Joe Victim: A Thriller

He looks her up and down, at the pregnant stomach, and no doubt he’s thinking her husband is a bastard. “When Angela died,” he says, “Janice left me too. A thing like that, well, marriages often don’t survive.”


“If you could be the person to do it,” she says, “if you were the one to pull the lever or push the button or do whatever it is to finish Joe, would you do it?”

“No,” he says, and he picks the chair back up and puts it into the stack. “I wish I could, but it’s not who I am.”

She rubs at her belly again. This has been a huge waste of time. Three days left and fate led her to the wrong place. It’s her own fault for believing in fate. And she feels stupid for seeing something in Raphael that obviously isn’t there.

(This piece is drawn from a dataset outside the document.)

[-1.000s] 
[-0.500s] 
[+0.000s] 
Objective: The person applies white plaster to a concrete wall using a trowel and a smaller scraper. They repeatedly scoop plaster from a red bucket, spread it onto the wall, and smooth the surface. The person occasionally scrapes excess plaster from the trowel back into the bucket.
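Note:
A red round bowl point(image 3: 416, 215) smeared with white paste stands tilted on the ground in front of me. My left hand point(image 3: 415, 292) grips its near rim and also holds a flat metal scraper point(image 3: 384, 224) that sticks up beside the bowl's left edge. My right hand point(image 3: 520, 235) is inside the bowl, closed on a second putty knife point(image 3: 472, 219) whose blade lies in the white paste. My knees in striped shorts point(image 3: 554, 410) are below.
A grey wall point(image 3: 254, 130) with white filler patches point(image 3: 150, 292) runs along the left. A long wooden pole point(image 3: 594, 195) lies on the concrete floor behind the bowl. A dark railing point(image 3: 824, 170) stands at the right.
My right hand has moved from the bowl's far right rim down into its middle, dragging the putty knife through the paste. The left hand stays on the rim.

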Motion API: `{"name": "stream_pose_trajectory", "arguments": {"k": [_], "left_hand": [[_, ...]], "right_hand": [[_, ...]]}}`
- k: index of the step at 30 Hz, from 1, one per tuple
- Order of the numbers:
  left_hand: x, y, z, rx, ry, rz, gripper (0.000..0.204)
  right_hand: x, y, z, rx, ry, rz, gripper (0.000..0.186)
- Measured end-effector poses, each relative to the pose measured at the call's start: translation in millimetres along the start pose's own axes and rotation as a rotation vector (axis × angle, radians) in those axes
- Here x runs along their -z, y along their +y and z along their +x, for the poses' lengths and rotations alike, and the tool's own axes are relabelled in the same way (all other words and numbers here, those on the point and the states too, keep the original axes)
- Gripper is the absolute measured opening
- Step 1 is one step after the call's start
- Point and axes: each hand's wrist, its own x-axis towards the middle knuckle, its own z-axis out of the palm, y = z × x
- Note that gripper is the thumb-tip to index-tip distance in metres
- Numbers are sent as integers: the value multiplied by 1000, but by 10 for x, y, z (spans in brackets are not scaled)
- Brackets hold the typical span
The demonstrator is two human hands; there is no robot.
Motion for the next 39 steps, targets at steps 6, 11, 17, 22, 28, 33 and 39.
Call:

“I should be going,” she says.

“It was nice meeting you,” he says.

She grabs her jacket and heads to the back of the hall. Her stolen umbrella has been stolen. She wonders if that’s the universe finding balance. Others are leaving the parking lot—some are standing under the edge of the building chatting, and some of them are smoking. Others are still inside using the bathroom and sipping coffee. It’s still pouring with rain, and the wind has picked up and tugs at the umbrellas of the others out here. She walks carefully to her car and unlocks it and gets in, the jacket protecting her upper body, but her pants are soaking wet. She hates driving in the pregnancy suit, so she takes it off, an awkward procedure that takes about half a minute because she didn’t take her jacket off first. Nobody can see her through all the rain inside her dark car, and even if they could nobody would know what she was doing.

She gets the bump off and tosses it into the backseat, and she’s getting ready to remove the wig when the passenger door swings open and Raphael climbs in.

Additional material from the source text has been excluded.